My feeling is that the recovery plan is either ahead of expectations and they are priming to re-enter the market properly, or it is way behind expectations and they need to generate application fees to meet their repayment promises.
I tend to the latter, but it is a very strange move in the current climate.
hlyeo98
- 11 Jul 2008 18:24
- 242 of 331
I think UK is already in recession now. FTSE in bear territory, so expect the banks to be mauled by the bears even further.
scotinvestor
- 11 Jul 2008 18:46
- 243 of 331
there aint much left to maul, hyleo......many banks are 2 to 3....rbs is only 182p and they r 5th biggest bank in world. if they go under, uk is finished
uk needs conservative gov immediately as economy is screwed totally.....it will take a decade for country to improve at least, maybe even a generation. i dont know anyone that doesnt complain about state of the country.

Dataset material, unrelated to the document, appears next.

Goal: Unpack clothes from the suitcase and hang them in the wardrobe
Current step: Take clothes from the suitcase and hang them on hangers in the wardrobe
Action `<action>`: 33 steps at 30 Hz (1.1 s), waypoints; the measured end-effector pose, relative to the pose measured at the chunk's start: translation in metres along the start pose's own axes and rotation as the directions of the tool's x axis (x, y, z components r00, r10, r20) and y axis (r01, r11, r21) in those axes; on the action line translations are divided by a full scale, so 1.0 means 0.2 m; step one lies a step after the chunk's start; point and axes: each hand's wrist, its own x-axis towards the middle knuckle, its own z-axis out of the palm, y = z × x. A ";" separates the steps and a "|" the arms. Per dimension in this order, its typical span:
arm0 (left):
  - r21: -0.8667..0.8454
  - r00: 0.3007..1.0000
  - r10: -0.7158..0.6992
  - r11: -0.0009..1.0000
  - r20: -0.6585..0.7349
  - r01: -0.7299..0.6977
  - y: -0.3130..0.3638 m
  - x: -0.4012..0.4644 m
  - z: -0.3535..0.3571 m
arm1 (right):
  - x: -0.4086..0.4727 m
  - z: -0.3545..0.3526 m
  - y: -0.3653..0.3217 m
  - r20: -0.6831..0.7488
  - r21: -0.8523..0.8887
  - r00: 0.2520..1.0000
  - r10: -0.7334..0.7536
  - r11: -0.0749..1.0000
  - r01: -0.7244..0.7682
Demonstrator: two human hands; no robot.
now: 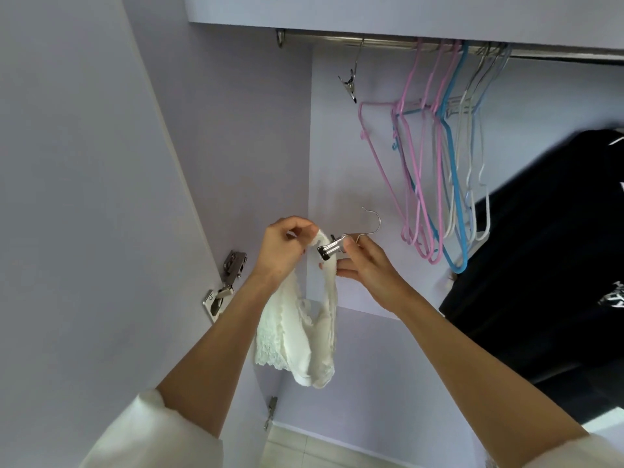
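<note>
The wardrobe [236, 130] filled the frame, its lilac walls running up to a rail [337, 40] along the top. At the right edge hung a black garment [540, 248], and beside it, upper right, a bunch of pink, blue and white hangers [439, 184]. A lone metal clip [351, 83] dangled from the rail near the top centre.

She seemed to be at the clipping step. At mid-frame the left hand [282, 246] pinched the top edge of a white lace top [300, 336], which hung limp below both hands, thin and lightly crumpled. The right hand [366, 261] gripped a hooked clip [332, 248], its jaws at the fabric's edge; I could not tell whether they had bitten yet.

Next, I judged, the clip had to close firmly on the cloth, then its hook be lifted onto the rail.
</note>
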 end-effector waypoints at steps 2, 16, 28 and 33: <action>0.072 0.997 0.056 0.996 -0.059 -0.051 0.00 0.05 0.02 | 0.05 0.00 -0.06 -0.091 -0.049 0.995 -0.038 0.998 0.034; 0.969 0.768 0.640 0.178 0.017 -0.170 0.28 0.40 0.00 | 0.61 -0.04 -0.47 -0.334 -0.446 0.859 -0.389 0.868 0.220; 0.813 0.888 0.447 -0.552 0.104 0.183 0.21 0.48 -0.13 | 1.03 0.06 -0.73 -0.303 -0.684 0.737 -0.605 0.676 0.274; 0.805 0.889 0.443 -0.566 0.116 0.177 0.21 0.48 -0.14 | 1.09 0.05 -0.73 -0.329 -0.684 0.772 -0.543 0.702 0.202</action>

what bottom targets do u have for barc, hbos, rbs, lloy......as i'm looking to buy in.......maybe 6-12 months time
scotinvestor
- 11 Jul 2008 18:50
- 244 of 331
this will finish labour gov off too........just announced tonight in scotland that snp are now number 1 party in polls in scotland.....labour has lost 11% in poll and is 2nd....even conservatives here aint that far behind them which shows the discontent here. if labour have lost votes in scotland, then it wull be meltdown in england......i think lib dems might even get 2nd place ahead of labour in next uk election
bristlelad
- 11 Jul 2008 20:31
- 245 of 331
DREAM ON BABY//
Falcothou
- 11 Jul 2008 21:21
- 246 of 331
If you think it's bad here check out stateside
http://market-ticker.denninger.net/
scotinvestor
- 12 Jul 2008 00:54
- 247 of 331
america is about to be disposed as number 1 superpower by china....and $ will soon go down the pan......usa is corrupt....and remember how they treated our british bankers in chains etc when all the evidence and witnesses were in uk......its about time we broke our links with usa.....they tried to bankrupt uk anyway after ww11 with a financial dunkirk on loans
in short, they r bullying, corrupt thugs
brianboru
- 12 Jul 2008 01:34
- 248 of 331
Have you met the Chinese? Some of the cruellest people on earth both to animals and humans. God help us if they ever become No.1..
The USA, especially under Bush may not be perfect but it's the best we've got..
brianboru
- 12 Jul 2008 01:36
- 249 of 331
My insider at MAN tells me they are taking RBS down to 176p - sadly for me as I bought at 5, 2,80 and 2.34 :o(
spitfire43
- 12 Jul 2008 09:38
- 250 of 331
brianboru, I'm not clear what you mean, are MAN taking RBS down actively, or talking them down as a opinion. I would hope it's the later.
Falcothou
- 12 Jul 2008 18:13
- 251 of 331
Sovereign wealth funds were kind enough to bail out our banks and are now sitting on huge losses, unfortunately they probably won't want to catch another falling knife and bail them out some more. The Shanghai stock exchange has dropped 60% since October, they have 20% wage inflation, slowing demand from West, spent billions on Olympics have been devastated by flooding and earthquakes. The oil shock is devastating to China as it is built on cheap transport.Mercantilist policy of holding down yuan to boost exports has hit buffers. Expect pendulum to swing back from China to America according to Daily telegraph
spitfire43
- 12 Jul 2008 20:36
- 252 of 331
Good post Falcothou, and haven't seen the telegraph article but will try and read it online. I have thought for some month's that China will keep growing at all costs upto the Olmpics, then after I would expect to see the bubble burst big time. America for all it's problems is still the main driving force of world economics, they have led us into recession and they will lead us out again. After all the USA and Europe account for a very large percentage of chinese exports, imports most be shrinking now, so China will feel the slowdown soon.